How to Set Up Your Production AWS MSK Kafka Cluster

Published February 15, 2023

by Vadim Korolik

Looking to set up your own Kafka cluster? AWS MSK is a great choice for a managed Kafka solution, but setting it up correctly can be tricky. We’ll go step-by-step through what you need to do.

Setup Networking

Depending on how you will be connecting to the cluster, you’ll need to configure the networking settings accordingly. If you are only connecting to Kafka from inside your private VPC, then private networking is typically sufficient. On the other hand, if you’re planning to connect to the cluster from the internet (ie. if you were using the Kafka cluster as a development instance from your local machine), you’ll need to set up public access.
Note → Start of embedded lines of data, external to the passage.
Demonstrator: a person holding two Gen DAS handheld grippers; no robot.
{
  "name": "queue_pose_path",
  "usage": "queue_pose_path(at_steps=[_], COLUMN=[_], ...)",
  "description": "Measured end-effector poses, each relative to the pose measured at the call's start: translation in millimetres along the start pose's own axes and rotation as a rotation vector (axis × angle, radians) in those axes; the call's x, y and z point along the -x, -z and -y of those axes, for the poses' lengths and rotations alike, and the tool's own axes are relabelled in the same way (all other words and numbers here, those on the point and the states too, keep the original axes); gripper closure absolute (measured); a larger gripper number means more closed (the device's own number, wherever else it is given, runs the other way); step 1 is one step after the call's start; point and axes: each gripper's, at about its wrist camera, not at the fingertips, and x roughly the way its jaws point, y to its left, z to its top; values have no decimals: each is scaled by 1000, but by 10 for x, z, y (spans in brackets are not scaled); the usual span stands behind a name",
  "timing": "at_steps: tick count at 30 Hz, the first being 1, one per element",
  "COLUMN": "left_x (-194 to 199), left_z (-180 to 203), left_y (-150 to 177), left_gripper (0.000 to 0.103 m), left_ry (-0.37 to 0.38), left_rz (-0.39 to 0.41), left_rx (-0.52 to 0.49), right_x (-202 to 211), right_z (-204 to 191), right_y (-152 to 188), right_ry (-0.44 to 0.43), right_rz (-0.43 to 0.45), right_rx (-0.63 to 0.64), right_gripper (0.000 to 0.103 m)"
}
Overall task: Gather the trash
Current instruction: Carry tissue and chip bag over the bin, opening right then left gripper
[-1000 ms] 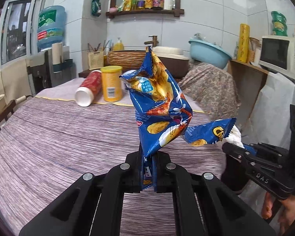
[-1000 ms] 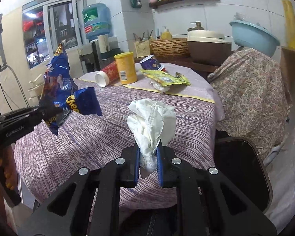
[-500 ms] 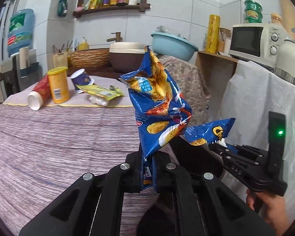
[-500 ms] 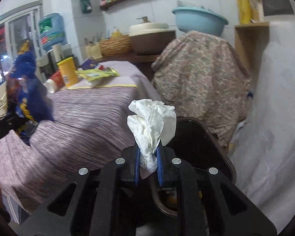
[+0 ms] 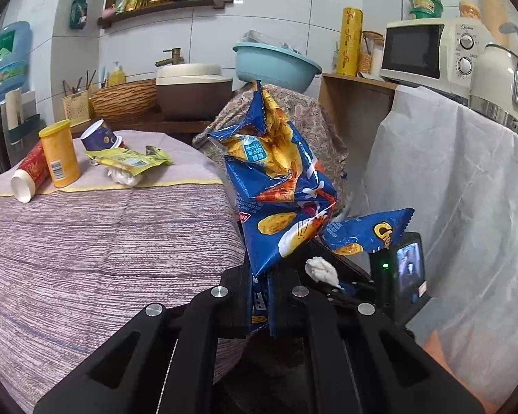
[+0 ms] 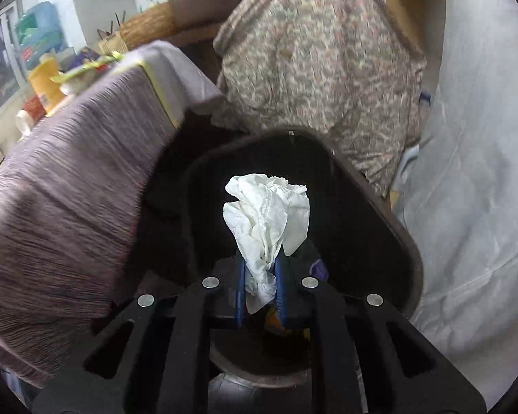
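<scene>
The left gripper tilts gently downward past the near right edge of the table, its jaws clamped on the bottom of a crumpled blue chip bag that stands up from the fingers. A second, smaller blue bag sticks out to the right of the first at its lower part; how it is attached I cannot tell.

The right gripper pitches more steeply down, aimed into the dark bin that sits just beside the table's right edge. Its jaws are pressed together on the lower end of a white tissue, which fans out above the blue pads and hangs over the bin's mouth. From the left gripper's camera the tissue shows low and right, with the right gripper's small lit screen beside it.

Far back on the table lie a yellow can, a red tube, a paper cup and a yellow-green wrapper.
</scene>
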Motion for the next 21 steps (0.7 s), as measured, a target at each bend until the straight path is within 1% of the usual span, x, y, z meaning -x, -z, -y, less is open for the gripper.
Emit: queue_pose_path(at_steps=[1, 3, 4, 5, 6, 7, 11, 15, 20, 21], left_x=[-17, -58, -73, -88, -103, -114, -180, -253, -386, -413], left_z=[7, 23, 31, 33, 33, 32, 51, 100, 194, 208], left_y=[5, 15, 19, 17, 22, 27, 38, 52, 56, 58], left_gripper=[96, 96, 96, 96, 96, 96, 96, 96, 96, 96], left_ry=[2, 3, 3, 3, 7, 9, 7, 21, 46, 49], left_rz=[-5, -14, -18, -21, -25, -29, -42, -55, -81, -85], left_rx=[-2, -9, -13, -13, -12, -12, -23, -43, -61, -62], right_x=[-49, -139, -163, -184, -197, -197, -144, 74, 424, 515], right_z=[0, 24, 26, 22, 15, 13, 35, 75, 90, 97], right_y=[14, 29, 33, 32, 41, 43, 61, 72, 72, 66], right_ry=[4, 7, 6, 9, 24, 35, 31, 24, 55, 74], right_rz=[-12, -24, -26, -28, -26, -19, -8, 30, 95, 116], right_rx=[1, -9, -11, -9, -4, -3, -13, -35, -38, -33], right_gripper=[88, 83, 77, 66, 58, 48, 47, 45, 43, 42])
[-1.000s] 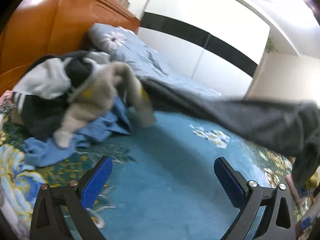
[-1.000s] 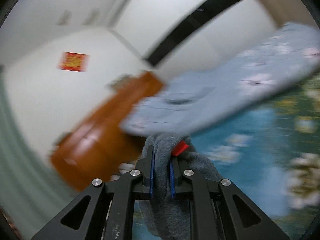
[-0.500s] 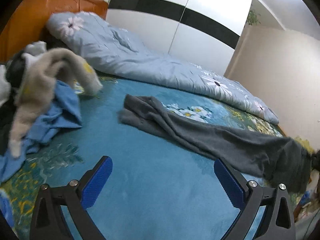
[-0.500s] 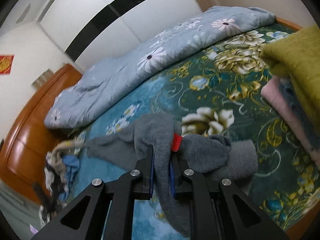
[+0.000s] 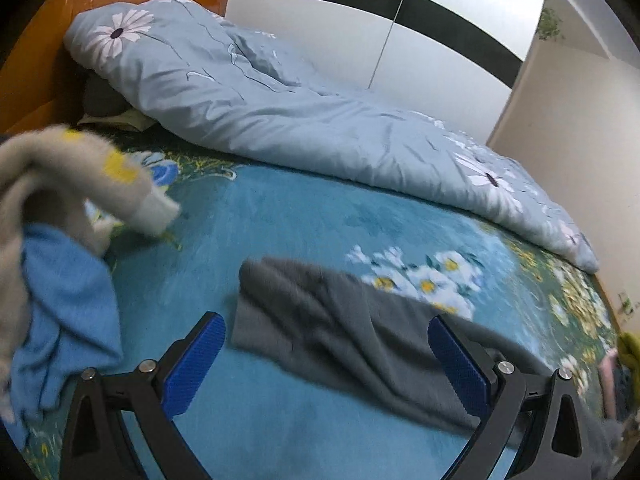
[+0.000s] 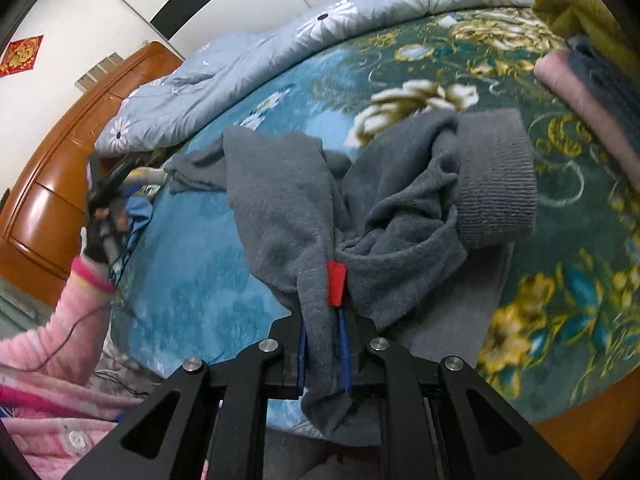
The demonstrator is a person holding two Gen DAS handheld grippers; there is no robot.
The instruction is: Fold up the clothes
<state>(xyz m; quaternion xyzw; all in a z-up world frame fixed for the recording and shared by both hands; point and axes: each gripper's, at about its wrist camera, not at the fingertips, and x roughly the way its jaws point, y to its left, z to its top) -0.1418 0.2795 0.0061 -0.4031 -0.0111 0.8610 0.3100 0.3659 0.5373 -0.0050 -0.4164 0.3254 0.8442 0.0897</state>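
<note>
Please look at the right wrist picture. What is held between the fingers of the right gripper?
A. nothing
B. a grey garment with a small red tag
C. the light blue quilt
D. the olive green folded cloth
B: the right gripper has its fingers closed on the grey garment, just below the red tag.

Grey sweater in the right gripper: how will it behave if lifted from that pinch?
Probably floppy: the grey sweater bunches and drapes around the right gripper. Likely trails, since its far end lies on the bed. The fuzzy knit probably won't slip.
</note>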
You will also need public access if you plan to monitor your cluster from a tool hosted on the internet, like with provectuslabs.

Private Access

Setting up a private AWS MSK cluster is the default. Visit your region of the AWS MSK UI, click Create Cluster and then select Custom Create. The default settings will prefer a serverless cluster, but you may want to switch to a provisioned one. Configure your instance size per our sizing guide below. When you visit the networking page, you’ll need to choose or create a private VPC and set the subnets. If you chose to deploy the cluster in 2 availability zones on the first page, then you’ll only need 2 subnets. The number of availability zones your cluster is deployed to will dictate the minimum size of the cluster but also its reliability. If you intend to have a production workload, use a 3-AZ configuration.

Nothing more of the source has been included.